**Material provided**
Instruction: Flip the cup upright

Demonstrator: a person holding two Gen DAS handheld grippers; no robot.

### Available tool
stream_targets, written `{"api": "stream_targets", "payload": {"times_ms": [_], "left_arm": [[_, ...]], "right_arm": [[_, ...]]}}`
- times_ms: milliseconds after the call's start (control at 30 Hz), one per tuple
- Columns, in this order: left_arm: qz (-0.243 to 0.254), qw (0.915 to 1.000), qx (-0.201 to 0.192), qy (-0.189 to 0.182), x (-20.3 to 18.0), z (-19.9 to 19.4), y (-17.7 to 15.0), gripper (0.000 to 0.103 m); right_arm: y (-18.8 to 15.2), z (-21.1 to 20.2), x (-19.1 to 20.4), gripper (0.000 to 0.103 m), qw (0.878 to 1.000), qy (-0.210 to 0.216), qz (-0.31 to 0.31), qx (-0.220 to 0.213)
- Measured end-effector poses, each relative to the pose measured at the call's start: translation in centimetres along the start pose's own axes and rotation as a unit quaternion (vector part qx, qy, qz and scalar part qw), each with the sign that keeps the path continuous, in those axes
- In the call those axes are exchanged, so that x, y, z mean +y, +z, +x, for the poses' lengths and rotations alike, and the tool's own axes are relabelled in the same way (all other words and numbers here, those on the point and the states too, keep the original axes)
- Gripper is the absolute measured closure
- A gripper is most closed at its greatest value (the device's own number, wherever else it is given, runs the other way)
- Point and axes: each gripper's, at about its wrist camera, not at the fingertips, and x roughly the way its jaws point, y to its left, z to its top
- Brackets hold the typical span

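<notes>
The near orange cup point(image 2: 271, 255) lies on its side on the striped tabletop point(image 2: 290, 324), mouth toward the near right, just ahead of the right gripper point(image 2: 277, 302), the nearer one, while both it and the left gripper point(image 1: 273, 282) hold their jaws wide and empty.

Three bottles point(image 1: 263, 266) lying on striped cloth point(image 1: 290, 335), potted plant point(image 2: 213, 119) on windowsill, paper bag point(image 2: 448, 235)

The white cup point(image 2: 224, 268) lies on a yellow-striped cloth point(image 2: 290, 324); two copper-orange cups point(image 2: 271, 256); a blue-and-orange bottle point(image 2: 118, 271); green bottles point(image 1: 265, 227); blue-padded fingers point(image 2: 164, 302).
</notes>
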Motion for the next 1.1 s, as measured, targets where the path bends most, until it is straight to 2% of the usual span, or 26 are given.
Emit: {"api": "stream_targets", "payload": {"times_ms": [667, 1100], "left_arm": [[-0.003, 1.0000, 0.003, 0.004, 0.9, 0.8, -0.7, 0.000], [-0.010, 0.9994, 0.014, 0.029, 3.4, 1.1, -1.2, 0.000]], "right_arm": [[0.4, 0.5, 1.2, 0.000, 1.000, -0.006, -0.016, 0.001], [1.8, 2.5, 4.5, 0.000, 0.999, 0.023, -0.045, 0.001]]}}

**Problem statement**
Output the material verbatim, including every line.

**Written answer**
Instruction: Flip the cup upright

Demonstrator: a person holding two Gen DAS handheld grippers; no robot.

### Available tool
stream_targets, written `{"api": "stream_targets", "payload": {"times_ms": [_], "left_arm": [[_, ...]], "right_arm": [[_, ...]]}}`
- times_ms: milliseconds after the call's start (control at 30 Hz), one per tuple
- Columns, in this order: left_arm: qz (-0.243 to 0.254), qw (0.915 to 1.000), qx (-0.201 to 0.192), qy (-0.189 to 0.182), x (-20.3 to 18.0), z (-19.9 to 19.4), y (-17.7 to 15.0), gripper (0.000 to 0.103 m); right_arm: y (-18.8 to 15.2), z (-21.1 to 20.2), x (-19.1 to 20.4), gripper (0.000 to 0.103 m), qw (0.878 to 1.000), qy (-0.210 to 0.216), qz (-0.31 to 0.31), qx (-0.220 to 0.213)
- Measured end-effector poses, each relative to the pose measured at the call's start: translation in centimetres along the start pose's own axes and rotation as a unit quaternion (vector part qx, qy, qz and scalar part qw), each with the sign that keeps the path continuous, in those axes
- In the call those axes are exchanged, so that x, y, z mean +y, +z, +x, for the poses' lengths and rotations alike, and the tool's own axes are relabelled in the same way (all other words and numbers here, those on the point and the states too, keep the original axes)
- Gripper is the absolute measured closure
- A gripper is most closed at its greatest value (the device's own number, wherever else it is given, runs the other way)
- Point and axes: each gripper's, at about its wrist camera, not at the fingertips, and x roughly the way its jaws point, y to its left, z to its top
- Brackets hold the typical span

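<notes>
The near orange cup point(image 2: 271, 255) lies on its side on the striped tabletop point(image 2: 290, 324), mouth toward the near right, just ahead of the right gripper point(image 2: 277, 302), the nearer one, while both it and the left gripper point(image 1: 273, 282) hold their jaws wide and empty.

Three bottles point(image 1: 263, 266) lying on striped cloth point(image 1: 290, 335), potted plant point(image 2: 213, 119) on windowsill, paper bag point(image 2: 448, 235)

The white cup point(image 2: 224, 268) lies on a yellow-striped cloth point(image 2: 290, 324); two copper-orange cups point(image 2: 271, 256); a blue-and-orange bottle point(image 2: 118, 271); green bottles point(image 1: 265, 227); blue-padded fingers point(image 2: 164, 302).
</notes>
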Motion for the next 1.1 s, as measured, targets where the path bends most, until it is straight to 2% of the usual span, or 26 are given.
Emit: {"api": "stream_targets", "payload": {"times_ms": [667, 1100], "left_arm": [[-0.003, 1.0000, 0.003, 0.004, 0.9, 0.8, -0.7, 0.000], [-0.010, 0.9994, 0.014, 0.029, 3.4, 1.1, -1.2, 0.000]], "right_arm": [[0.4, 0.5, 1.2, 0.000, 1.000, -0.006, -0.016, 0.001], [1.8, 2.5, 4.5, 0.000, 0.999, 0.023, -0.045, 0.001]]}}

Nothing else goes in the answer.